>Despite the recent efforts of the MIT faculty to make things more
>inclusive, it
>would appear that the MIT community still has a long ways to go.
>>--
>-susan
>MIT PhD 1989
>As a fellow alumnae of MIT (BS, 1970) and interviewer of prospective
students, I am willing to second the comment that MIT may still be far from
perfect in its treatment of women. On the other hand, it has always been
and continues to be far ahead of many of the other elite universities in
the US. It was founded as a co-ed institution in 1865 at a time when few
co-ed colleges even existed! Although there were only 5% women
undergraduates when I attended MIT, many of the other top-rated colleges
were still male only at that time and would not have even considered an
application from em (e.g., Yale, Princeton, Caltech, Harvard required women
to attend Radcliffe, Columbia required women to attend Barnard). MIT was
actively recruiting women students and faculty in the 1970s when other
colleges were only beginning to allow in women students and faculty at all
in attempts to head off lawsuits against them.
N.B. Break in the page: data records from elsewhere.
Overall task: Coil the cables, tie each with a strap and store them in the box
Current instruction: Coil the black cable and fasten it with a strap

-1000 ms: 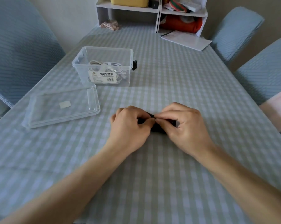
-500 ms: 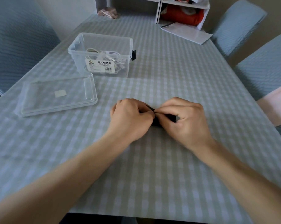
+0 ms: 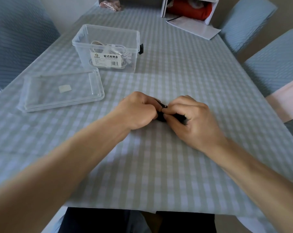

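- Both hands meet mid-table: left hand (image 3: 136, 111) and right hand (image 3: 191, 118) curl round a small black cable (image 3: 160, 117), pinching it.
- Clear box (image 3: 107, 47) with white cables (image 3: 115, 49) sits far left, lid (image 3: 61, 91) beside it.
- Bare table (image 3: 159, 165) lies near.

Both hands, left (image 3: 136, 111) and right (image 3: 191, 118), have drawn slightly apart, exposing more of the black cable (image 3: 160, 116).
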Demonstrator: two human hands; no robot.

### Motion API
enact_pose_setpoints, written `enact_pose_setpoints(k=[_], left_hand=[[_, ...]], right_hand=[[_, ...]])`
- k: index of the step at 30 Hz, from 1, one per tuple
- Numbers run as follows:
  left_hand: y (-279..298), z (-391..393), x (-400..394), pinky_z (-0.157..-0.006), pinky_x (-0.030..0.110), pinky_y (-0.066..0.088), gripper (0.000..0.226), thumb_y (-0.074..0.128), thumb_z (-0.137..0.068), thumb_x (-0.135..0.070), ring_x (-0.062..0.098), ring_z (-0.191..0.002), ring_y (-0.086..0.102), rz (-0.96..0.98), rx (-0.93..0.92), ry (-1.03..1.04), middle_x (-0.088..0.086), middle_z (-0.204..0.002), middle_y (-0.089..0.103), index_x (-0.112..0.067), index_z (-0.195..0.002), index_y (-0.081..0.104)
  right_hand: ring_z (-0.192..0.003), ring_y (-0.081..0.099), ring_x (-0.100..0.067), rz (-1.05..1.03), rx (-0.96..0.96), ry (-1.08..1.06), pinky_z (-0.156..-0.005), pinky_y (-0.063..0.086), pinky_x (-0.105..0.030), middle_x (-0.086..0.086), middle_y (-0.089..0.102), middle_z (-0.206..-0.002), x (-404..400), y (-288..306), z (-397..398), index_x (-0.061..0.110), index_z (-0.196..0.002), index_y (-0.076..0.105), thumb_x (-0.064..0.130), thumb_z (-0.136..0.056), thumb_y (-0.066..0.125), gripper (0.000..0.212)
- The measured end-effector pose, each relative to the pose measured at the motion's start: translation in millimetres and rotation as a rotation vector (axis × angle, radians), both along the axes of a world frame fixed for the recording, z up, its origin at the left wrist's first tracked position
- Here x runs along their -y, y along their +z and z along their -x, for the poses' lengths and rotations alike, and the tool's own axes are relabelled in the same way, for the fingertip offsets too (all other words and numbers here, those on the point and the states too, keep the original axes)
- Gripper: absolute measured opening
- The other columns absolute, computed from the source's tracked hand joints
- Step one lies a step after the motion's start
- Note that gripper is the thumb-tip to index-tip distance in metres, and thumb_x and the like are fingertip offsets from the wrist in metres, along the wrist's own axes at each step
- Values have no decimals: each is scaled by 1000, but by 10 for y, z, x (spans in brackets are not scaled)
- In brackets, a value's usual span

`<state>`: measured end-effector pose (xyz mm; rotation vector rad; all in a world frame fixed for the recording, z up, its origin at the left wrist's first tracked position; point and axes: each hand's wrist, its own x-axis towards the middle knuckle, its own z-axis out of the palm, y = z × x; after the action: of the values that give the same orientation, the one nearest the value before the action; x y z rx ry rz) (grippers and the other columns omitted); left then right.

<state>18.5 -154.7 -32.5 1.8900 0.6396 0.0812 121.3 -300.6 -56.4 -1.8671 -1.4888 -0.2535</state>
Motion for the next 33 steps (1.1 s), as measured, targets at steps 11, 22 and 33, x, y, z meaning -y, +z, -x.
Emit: enact_pose_setpoints(k=[11,22,33], left_hand=[[-53,49,134,-107,34,43,28,67,-86,-22,6,-114,59,-8,149,109,-33,-91,69,-43,-70,77],[38,68,141,-75,10,47,14,73,-87,-22,-6,-86,65,-8,238,101,-17,-93,72,-23,-75,79],[-61,127,122,-107,40,37,9,59,-84,-35,11,-130,38,-529,381,4,-21,-124,50,-39,-78,66]], right_hand=[[-96,53,-15,64,36,34,-87,40,-20,4,65,-98,226,-22,29,12,-114,74,11,-90,57,30],[-103,66,-17,-67,-470,48,-88,50,-24,9,72,-99,241,117,-2,19,-102,76,6,-88,59,25],[-94,72,-6,192,-785,-5,-91,56,-30,7,77,-97,72,338,-26,19,-111,75,17,-97,62,20]])
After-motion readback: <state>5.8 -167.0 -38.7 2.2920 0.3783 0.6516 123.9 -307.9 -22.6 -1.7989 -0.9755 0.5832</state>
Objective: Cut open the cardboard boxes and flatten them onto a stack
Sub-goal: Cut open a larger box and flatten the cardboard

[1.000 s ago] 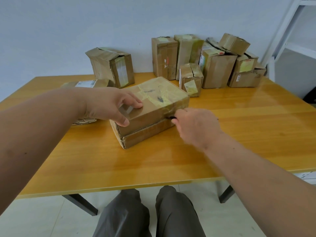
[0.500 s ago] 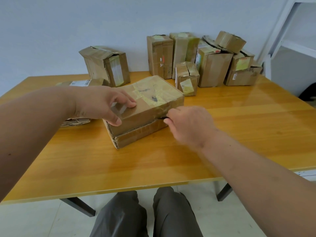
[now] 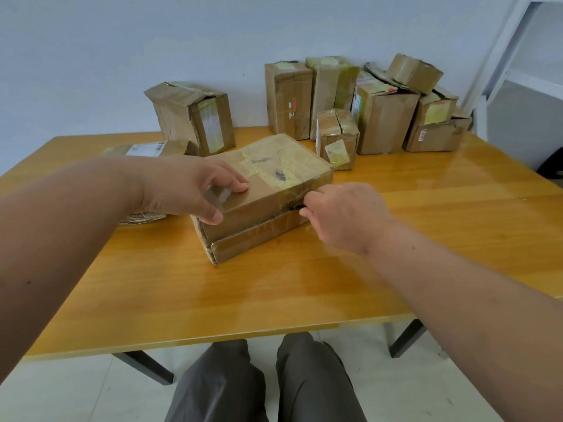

For a school in which a
majority of its students are computer science or engineering majors to have
42% women at present is an amazing achievement. Just as amazing is MIT's
administration being willing to admit publically the existence of de facto
discrimination against its women faculty and to take measures to try to
correct the problems. Before we knock MIT for not yet being perfect, we
should consider where it is relative to its peers.